Sometimes it seems as if there are two types of bubbles. The are good bubbles, which while they fuel too much hope and can lead to pain when they burst, are at least built upon foundations which create wealth. Examples of good bubbles include the dotcom boom, and the rail road boom of the mid-19th Century. History may even tell us that the credit boom of the first decade of this millennium was a good bubble, because it funded new technology and lubricated the economy as it went through a period of change.
Some bubbles are just plain irrational. They occur because investors pile into something for no better reason than it rose the day before.
There were elements of those characteristics in the dotcom bubble and the credit bubble – but atleast there were other reasons for these booms too.
Sometimes, bubbles such as Dutch Tulips or the South Sea Bubble were built on and crashed on the founding stones of greed and fear.
Sometimes, if seems as if the property bubble is another such example.
Here is another example.
This morning, the BBC focused on a yellow metal. It told us how to acquire it, and why in times of doubt, it is such a good bet.
Maybe it is a good a bet, but be under no doubt, any growth we see in the price of gold from this point onwards is down to one factor only.
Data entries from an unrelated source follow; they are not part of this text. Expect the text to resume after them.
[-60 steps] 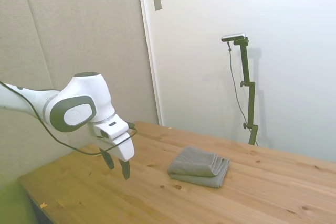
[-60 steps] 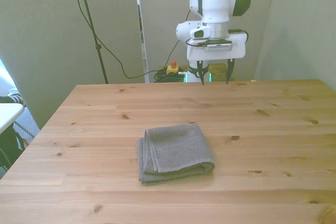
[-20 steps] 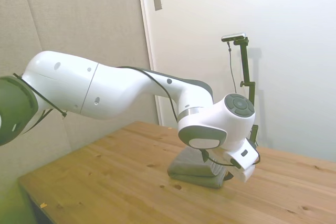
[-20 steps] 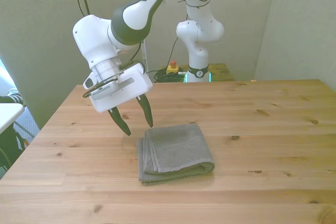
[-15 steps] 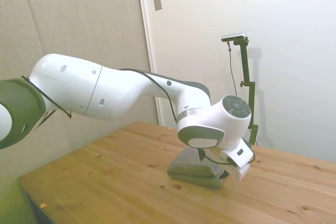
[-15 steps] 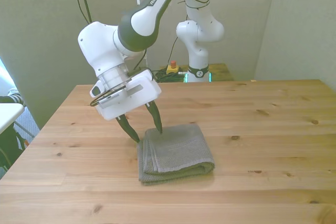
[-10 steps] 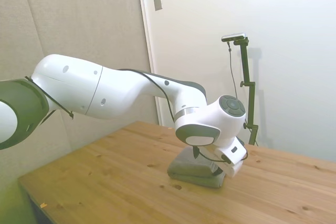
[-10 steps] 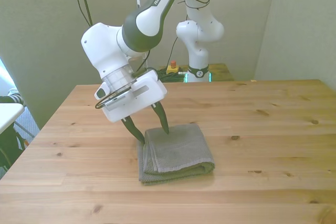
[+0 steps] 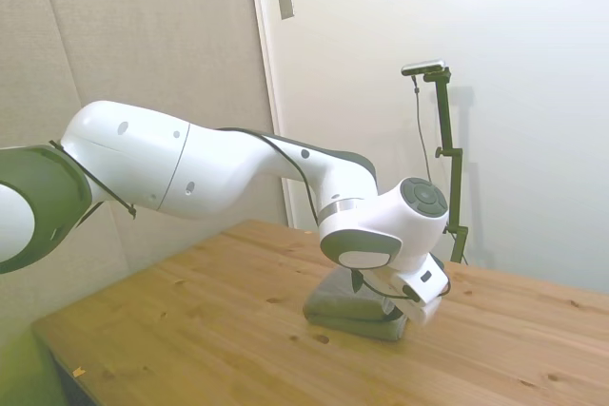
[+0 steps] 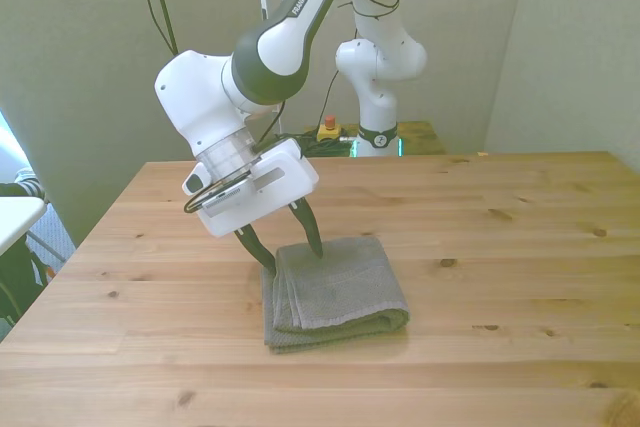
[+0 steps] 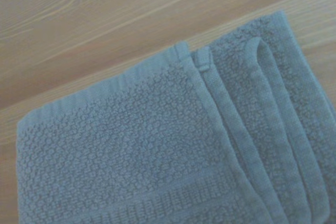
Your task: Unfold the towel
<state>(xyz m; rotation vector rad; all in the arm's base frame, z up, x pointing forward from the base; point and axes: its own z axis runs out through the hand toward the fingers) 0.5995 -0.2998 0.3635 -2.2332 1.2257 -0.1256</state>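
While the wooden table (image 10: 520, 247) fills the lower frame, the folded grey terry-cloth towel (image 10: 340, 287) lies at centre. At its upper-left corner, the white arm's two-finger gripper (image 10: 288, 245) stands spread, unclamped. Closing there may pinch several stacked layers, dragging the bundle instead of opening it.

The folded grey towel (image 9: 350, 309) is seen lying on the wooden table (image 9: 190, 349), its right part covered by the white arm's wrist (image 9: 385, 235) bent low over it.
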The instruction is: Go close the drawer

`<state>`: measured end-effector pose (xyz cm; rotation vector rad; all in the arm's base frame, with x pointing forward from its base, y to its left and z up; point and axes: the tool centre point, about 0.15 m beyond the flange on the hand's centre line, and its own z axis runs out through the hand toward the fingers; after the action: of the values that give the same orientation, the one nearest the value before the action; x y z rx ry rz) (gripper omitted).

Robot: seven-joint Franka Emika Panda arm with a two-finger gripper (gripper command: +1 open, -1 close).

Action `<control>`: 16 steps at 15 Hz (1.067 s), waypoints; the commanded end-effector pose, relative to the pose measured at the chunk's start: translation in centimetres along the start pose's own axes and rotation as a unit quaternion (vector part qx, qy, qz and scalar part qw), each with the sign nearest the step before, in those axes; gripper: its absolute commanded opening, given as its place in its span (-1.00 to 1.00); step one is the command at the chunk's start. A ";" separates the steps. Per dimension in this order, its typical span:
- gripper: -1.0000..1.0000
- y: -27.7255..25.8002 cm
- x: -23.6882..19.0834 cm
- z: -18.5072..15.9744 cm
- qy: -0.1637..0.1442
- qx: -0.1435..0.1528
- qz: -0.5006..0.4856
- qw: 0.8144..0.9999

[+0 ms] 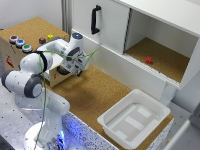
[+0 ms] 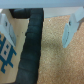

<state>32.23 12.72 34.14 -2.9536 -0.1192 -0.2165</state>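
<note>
Exterior view: a white Franka arm (image 1: pixel 37 75) stands at the near edge of a cork-topped surface (image 1: pixel 95 95), its wrist bent down toward a light-wood box (image 1: pixel 27 47) at the exterior view's left. The pincer (image 1: pixel 77 70) hangs just above the cork, near the front of the box, where a dark handle (image 1: pixel 63 70) marks the drawer (image 1: pixel 59 74); the arm hides most of the drawer, so how far it stands out cannot be told. Coloured buttons (image 1: pixel 20 42) sit on top of the box. Behind the arm stands a white cabinet whose door (image 1: pixel 100 22) carries a long black handle (image 1: pixel 94 20); the open compartment to the exterior view's right holds a small red block (image 1: pixel 148 60) on its cork floor. A white plastic bin (image 1: pixel 134 118) rests on the surface near its front corner, well apart from the arm. Wrist view: the two pale fingers (image 2: pixel 71 29) stand spread apart with only cork between them, gripping nothing; a ribbed black cable (image 2: pixel 31 47) crosses beside one finger.
</note>
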 end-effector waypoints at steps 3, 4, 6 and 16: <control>1.00 -1.4 0.9 3.4 -0.034 0.008 0.033 0.999; 1.00 -1.3 1.0 3.7 -0.037 0.008 0.034 0.999; 1.00 -1.0 1.4 4.6 -0.046 0.014 0.034 0.998; -1.00 -2.0 3.1 6.1 -0.050 0.021 0.015 0.998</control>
<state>33.98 14.63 29.75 -2.9306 -0.0512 -0.1183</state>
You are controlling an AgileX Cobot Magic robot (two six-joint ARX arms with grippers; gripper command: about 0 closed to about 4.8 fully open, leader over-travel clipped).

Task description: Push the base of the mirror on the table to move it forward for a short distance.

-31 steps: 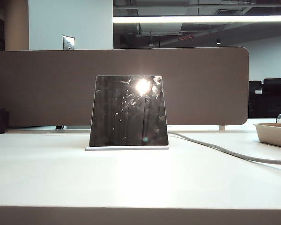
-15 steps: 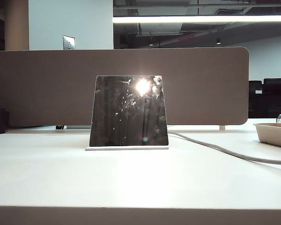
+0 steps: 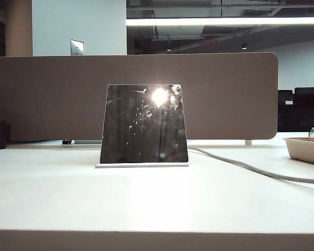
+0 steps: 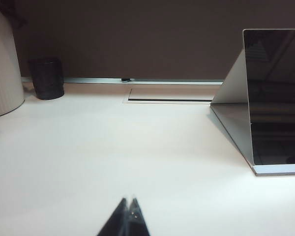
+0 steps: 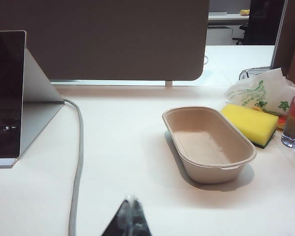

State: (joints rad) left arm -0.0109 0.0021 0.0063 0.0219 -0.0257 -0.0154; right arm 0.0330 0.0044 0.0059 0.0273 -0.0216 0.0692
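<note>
The mirror [image 3: 144,124], a dark smudged trapezoid panel, stands tilted back on the table [image 3: 157,198] in the middle of the exterior view. Its base [image 3: 142,165] is a thin pale slab under the panel. In the left wrist view the mirror [image 4: 275,98] and its base [image 4: 279,170] sit well off to one side of my left gripper [image 4: 129,199], which is shut on nothing above bare table. In the right wrist view the mirror [image 5: 6,93] and base [image 5: 2,162] lie far to the side of my right gripper [image 5: 131,198], also shut and empty. Neither gripper appears in the exterior view.
A grey cable [image 3: 251,170] runs from behind the mirror to the right. A beige divider panel [image 3: 225,94] stands behind. A paper bowl [image 5: 207,142], yellow sponge [image 5: 250,123] and plastic bag [image 5: 258,91] sit on the right; a dark cup [image 4: 46,78] and white container [image 4: 2,64] on the left.
</note>
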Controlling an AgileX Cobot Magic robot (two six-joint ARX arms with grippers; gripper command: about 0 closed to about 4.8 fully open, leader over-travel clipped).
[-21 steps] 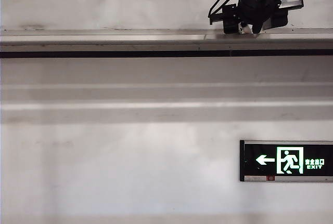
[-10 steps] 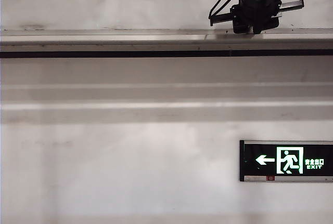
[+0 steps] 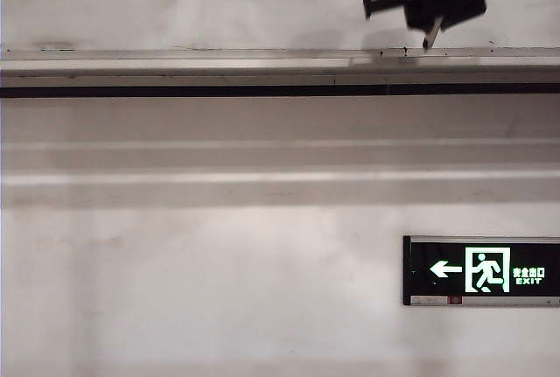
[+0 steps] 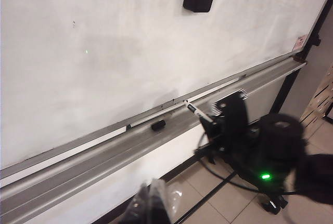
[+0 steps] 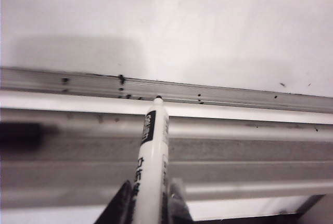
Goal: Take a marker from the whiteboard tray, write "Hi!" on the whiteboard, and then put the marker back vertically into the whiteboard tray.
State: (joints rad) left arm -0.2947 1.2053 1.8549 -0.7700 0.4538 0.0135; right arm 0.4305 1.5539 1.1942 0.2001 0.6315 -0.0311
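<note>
You see the right gripper (image 5: 148, 203) pinching the marker (image 5: 150, 167) between its two fingers, above the whiteboard tray (image 5: 250, 146). The marker's black tip points toward the whiteboard (image 5: 208, 21) and hangs free over the ledge. In the exterior view this gripper (image 3: 430, 34) is at the upper right, just above the tray (image 3: 175, 66). The left gripper is not in any view, so its jaws you cannot tell. A loose black cap (image 4: 158, 125) lies in the tray

Ahead of my right gripper (image 5: 148, 206), which clamps the marker (image 5: 151, 167), the whiteboard tray (image 5: 250, 151) runs bare and the whiteboard (image 5: 208, 21) rises open; a small black cap (image 4: 158, 125) lies off to one side on the ledge
</note>
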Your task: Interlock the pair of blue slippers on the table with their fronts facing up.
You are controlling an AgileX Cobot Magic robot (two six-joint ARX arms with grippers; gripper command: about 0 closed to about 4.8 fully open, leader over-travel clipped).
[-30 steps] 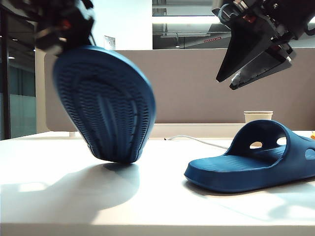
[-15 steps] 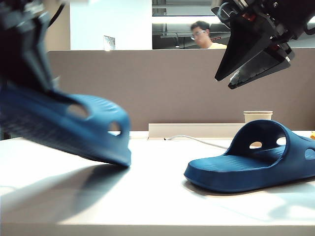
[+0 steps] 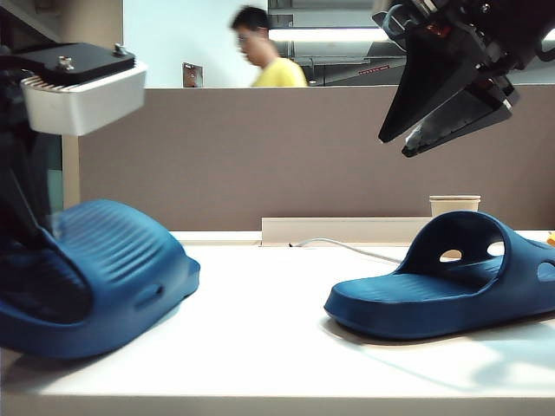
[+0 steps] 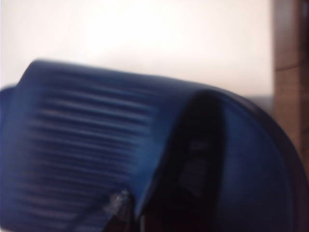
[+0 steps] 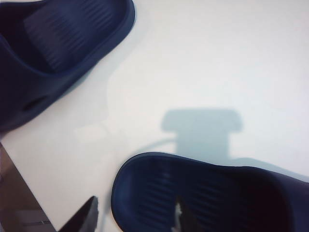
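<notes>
Left slipper (image 3: 91, 277): set sole-down at the left end of the table (image 3: 260, 347), ribbed strap uppermost, toe turned toward the middle; gripped by the left hand (image 4: 120, 205), whose jaws are closed on the strap edge, as shown blurred and close in the left wrist view, presumably so that it can be steered toward its mate. Right slipper (image 3: 451, 282): laid sole-down at the right end, strap up, toe toward the middle, well apart from the first; untouched. Right hand (image 3: 447, 104): held high above the right slipper with jaws spread and nothing between them, judged to be waiting for a grasp from above. Both slippers are seen right way up, fronts upward as the task requires; interlocking is judged not yet done, since a bare stretch of table lies between them. Cup (image 3: 454, 205): by the back panel, not involved.
</notes>
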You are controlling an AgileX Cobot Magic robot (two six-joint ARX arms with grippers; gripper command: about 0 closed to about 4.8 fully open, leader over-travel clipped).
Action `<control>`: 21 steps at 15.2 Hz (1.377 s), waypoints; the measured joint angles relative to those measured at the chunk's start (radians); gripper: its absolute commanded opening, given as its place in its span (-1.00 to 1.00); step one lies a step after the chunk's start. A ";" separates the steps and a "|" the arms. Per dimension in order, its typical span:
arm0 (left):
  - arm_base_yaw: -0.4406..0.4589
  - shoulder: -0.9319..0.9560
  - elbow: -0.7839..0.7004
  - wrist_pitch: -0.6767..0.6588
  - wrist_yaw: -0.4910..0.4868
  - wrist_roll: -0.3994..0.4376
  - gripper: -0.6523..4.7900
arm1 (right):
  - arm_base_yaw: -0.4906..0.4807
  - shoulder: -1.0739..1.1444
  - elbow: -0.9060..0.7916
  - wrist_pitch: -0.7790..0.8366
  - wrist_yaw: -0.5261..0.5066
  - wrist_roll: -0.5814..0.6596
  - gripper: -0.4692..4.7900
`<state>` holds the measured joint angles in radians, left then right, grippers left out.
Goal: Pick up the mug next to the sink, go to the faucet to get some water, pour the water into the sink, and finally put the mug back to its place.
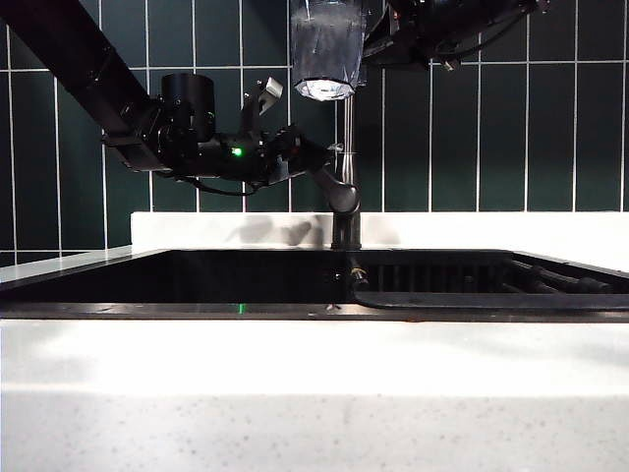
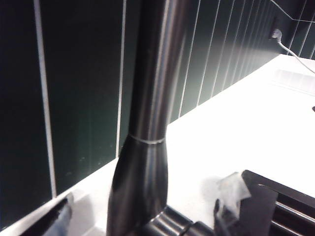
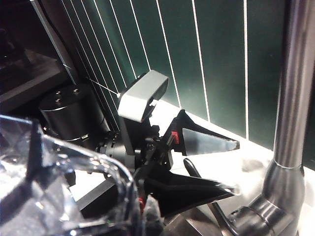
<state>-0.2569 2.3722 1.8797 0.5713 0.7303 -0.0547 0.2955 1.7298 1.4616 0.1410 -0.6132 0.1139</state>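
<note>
Tiles behind; right tool (image 1: 339, 44) clasps mug (image 1: 326, 49).

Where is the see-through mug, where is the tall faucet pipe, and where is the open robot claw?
mug (image 1: 325, 49): exterior view, on its clear wall, high above the sink.
faucet (image 2: 152, 88): left wrist view, on the grey upright pipe.
left gripper (image 3: 224, 167): right wrist view, midway between its spread fingertips, beside the faucet.

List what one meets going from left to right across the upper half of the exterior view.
Left arm → left gripper, open at the faucet → mug → right gripper, shut on the mug.
</note>
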 measured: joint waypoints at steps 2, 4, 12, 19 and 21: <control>0.014 0.002 0.002 0.006 0.096 0.013 0.57 | -0.001 0.000 0.000 0.000 0.000 0.000 -0.85; 0.037 0.012 0.000 0.010 0.231 0.013 0.57 | -0.001 0.000 0.000 -0.001 0.000 0.000 -0.85; 0.092 0.015 -0.003 0.005 0.381 -0.044 0.57 | 0.000 0.000 0.000 -0.017 0.000 -0.001 -0.85; 0.182 -0.068 -0.005 -0.008 0.567 -0.097 -0.61 | 0.000 0.000 0.000 -0.023 0.000 -0.021 -0.85; 0.195 -0.113 -0.063 -0.016 0.593 -0.098 -0.78 | -0.001 0.000 0.000 -0.027 0.000 -0.023 -0.85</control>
<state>-0.0620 2.2589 1.8164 0.5552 1.3231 -0.1524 0.2947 1.7298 1.4612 0.1135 -0.6128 0.0906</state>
It is rising because it went up the day before. People are buying gold because it is rising in price.
Other factors, such as demand for gold rising because of its popularity as an item of jewellery in India or OPEC Countries, and its use as a conductor of electricity, ceased to be relevant some time ago; the current price of gold is far too high to be explained by these factors.
The yellow metal may rise some more, maybe a lot more – but the boom in the price of gold is a bubble, and when the mass media jump on the gold bandwagon you know this must be true. What goes up, must come down – and gold will not be an exception to this rule.